DATA FOR PROCESSING:
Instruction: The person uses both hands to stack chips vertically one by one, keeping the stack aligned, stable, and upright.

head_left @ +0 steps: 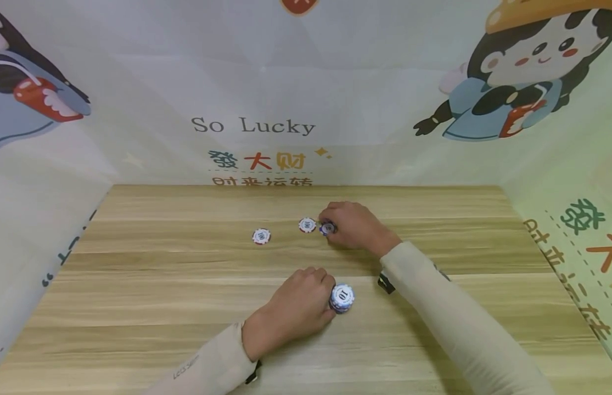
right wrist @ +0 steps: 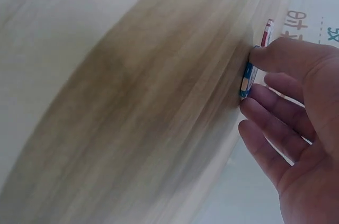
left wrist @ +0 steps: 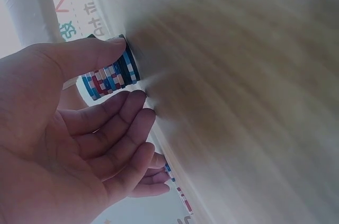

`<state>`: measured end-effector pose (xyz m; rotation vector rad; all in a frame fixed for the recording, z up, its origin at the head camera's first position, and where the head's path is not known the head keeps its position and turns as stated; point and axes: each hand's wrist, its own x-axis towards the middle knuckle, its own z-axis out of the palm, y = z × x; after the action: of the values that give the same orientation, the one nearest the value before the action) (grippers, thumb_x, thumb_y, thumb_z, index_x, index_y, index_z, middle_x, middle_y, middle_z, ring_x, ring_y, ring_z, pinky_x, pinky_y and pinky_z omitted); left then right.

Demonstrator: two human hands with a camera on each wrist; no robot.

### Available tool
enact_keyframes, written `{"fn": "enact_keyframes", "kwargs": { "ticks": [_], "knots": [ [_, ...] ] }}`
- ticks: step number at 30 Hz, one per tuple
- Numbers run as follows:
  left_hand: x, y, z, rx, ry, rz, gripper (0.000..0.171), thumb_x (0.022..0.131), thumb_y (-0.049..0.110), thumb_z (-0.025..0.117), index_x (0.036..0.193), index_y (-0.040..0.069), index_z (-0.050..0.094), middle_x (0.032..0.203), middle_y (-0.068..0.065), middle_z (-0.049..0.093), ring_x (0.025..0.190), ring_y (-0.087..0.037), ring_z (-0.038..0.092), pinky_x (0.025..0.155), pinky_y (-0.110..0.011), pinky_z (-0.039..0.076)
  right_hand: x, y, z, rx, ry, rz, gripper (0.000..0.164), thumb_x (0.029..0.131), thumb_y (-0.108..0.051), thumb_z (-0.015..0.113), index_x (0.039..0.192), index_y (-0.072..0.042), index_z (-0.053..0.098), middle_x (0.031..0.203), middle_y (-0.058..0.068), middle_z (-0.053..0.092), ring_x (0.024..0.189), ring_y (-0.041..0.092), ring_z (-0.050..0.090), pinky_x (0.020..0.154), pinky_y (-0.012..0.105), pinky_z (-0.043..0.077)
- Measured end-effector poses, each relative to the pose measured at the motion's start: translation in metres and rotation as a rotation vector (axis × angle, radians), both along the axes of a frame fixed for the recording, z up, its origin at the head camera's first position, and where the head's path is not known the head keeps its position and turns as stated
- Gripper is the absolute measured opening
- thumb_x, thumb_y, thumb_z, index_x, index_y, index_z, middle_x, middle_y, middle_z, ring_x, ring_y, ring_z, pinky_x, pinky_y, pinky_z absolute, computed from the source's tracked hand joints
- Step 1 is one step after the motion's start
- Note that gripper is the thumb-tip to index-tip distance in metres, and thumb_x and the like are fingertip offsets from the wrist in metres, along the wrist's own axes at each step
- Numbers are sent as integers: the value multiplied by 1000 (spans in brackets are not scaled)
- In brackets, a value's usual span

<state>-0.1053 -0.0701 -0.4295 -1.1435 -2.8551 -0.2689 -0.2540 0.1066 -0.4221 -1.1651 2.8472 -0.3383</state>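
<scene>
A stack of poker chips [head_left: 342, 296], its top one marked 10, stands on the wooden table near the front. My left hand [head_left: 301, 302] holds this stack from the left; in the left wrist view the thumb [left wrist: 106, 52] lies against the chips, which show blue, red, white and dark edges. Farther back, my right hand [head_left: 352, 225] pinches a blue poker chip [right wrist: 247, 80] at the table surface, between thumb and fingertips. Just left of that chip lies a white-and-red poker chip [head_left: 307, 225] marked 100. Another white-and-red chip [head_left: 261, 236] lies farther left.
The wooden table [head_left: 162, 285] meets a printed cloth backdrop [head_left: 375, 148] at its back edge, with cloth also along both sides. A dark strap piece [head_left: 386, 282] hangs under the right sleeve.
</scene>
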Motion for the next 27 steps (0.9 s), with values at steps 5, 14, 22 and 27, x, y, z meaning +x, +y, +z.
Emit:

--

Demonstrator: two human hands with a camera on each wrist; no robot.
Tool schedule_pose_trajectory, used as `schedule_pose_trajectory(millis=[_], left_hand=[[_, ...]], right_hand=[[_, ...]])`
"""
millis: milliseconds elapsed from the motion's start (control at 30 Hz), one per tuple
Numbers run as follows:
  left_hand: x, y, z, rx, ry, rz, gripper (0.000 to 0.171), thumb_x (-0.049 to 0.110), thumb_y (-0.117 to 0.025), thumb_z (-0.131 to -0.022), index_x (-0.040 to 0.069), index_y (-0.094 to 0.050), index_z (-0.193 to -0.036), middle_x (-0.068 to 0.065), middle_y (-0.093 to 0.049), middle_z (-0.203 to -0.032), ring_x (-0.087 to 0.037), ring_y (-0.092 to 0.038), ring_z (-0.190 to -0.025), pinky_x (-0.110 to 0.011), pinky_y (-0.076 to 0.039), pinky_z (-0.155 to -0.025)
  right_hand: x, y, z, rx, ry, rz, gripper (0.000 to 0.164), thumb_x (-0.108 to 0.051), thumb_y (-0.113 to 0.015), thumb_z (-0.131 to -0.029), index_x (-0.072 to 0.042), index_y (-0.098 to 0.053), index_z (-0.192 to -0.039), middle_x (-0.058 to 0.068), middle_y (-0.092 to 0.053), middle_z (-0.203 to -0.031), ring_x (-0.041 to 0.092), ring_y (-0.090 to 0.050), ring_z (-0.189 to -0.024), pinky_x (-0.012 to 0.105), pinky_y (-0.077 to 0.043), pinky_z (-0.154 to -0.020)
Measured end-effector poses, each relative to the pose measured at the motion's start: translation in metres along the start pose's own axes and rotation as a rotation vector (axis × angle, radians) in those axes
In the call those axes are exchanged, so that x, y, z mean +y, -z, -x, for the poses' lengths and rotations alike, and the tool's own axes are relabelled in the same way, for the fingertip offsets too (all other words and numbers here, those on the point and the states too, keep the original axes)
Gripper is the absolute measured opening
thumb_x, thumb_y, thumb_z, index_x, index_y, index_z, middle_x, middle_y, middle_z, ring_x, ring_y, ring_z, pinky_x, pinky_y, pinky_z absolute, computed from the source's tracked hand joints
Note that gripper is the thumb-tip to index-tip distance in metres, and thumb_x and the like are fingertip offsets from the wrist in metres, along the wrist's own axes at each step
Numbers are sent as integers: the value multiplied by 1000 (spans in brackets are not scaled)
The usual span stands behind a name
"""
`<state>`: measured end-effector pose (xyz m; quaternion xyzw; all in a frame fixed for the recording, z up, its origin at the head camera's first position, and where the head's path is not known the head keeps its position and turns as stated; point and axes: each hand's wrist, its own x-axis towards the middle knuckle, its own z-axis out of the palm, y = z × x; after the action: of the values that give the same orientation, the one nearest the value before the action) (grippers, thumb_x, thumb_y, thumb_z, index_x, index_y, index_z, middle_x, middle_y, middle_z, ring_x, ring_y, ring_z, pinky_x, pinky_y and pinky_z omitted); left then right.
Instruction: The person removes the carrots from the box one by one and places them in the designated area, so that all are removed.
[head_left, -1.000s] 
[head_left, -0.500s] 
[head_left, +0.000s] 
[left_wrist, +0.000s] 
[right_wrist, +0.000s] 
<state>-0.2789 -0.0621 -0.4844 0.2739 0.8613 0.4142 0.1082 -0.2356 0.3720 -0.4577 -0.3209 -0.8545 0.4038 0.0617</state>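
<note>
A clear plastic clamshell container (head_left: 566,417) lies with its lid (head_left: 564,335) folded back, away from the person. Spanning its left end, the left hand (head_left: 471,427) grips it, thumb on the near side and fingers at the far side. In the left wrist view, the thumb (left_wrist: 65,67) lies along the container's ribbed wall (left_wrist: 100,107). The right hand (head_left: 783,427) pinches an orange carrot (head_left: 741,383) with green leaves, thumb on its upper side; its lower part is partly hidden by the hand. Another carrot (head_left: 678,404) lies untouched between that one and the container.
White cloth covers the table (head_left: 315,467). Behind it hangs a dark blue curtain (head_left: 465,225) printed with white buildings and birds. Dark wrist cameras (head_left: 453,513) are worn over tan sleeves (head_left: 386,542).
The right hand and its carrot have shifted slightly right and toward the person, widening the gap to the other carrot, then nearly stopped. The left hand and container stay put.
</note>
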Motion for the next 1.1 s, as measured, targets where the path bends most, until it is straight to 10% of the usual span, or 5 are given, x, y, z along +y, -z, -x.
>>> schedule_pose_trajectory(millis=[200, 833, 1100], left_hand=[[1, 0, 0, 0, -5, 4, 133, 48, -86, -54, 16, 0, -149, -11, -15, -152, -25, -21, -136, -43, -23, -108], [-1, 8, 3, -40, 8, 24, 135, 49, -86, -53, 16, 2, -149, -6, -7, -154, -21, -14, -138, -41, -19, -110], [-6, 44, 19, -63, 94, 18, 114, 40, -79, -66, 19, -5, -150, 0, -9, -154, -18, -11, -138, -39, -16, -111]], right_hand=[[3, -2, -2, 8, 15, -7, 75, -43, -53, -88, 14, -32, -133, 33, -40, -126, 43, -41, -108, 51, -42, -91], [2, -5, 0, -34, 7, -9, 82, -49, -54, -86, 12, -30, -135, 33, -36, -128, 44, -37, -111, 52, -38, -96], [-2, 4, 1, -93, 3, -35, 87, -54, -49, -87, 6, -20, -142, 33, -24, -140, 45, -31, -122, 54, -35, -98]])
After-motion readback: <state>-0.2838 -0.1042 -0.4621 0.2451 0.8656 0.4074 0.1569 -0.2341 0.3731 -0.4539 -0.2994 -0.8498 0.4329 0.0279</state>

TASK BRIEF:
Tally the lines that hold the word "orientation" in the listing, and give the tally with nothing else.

WORKED SOLUTION:
2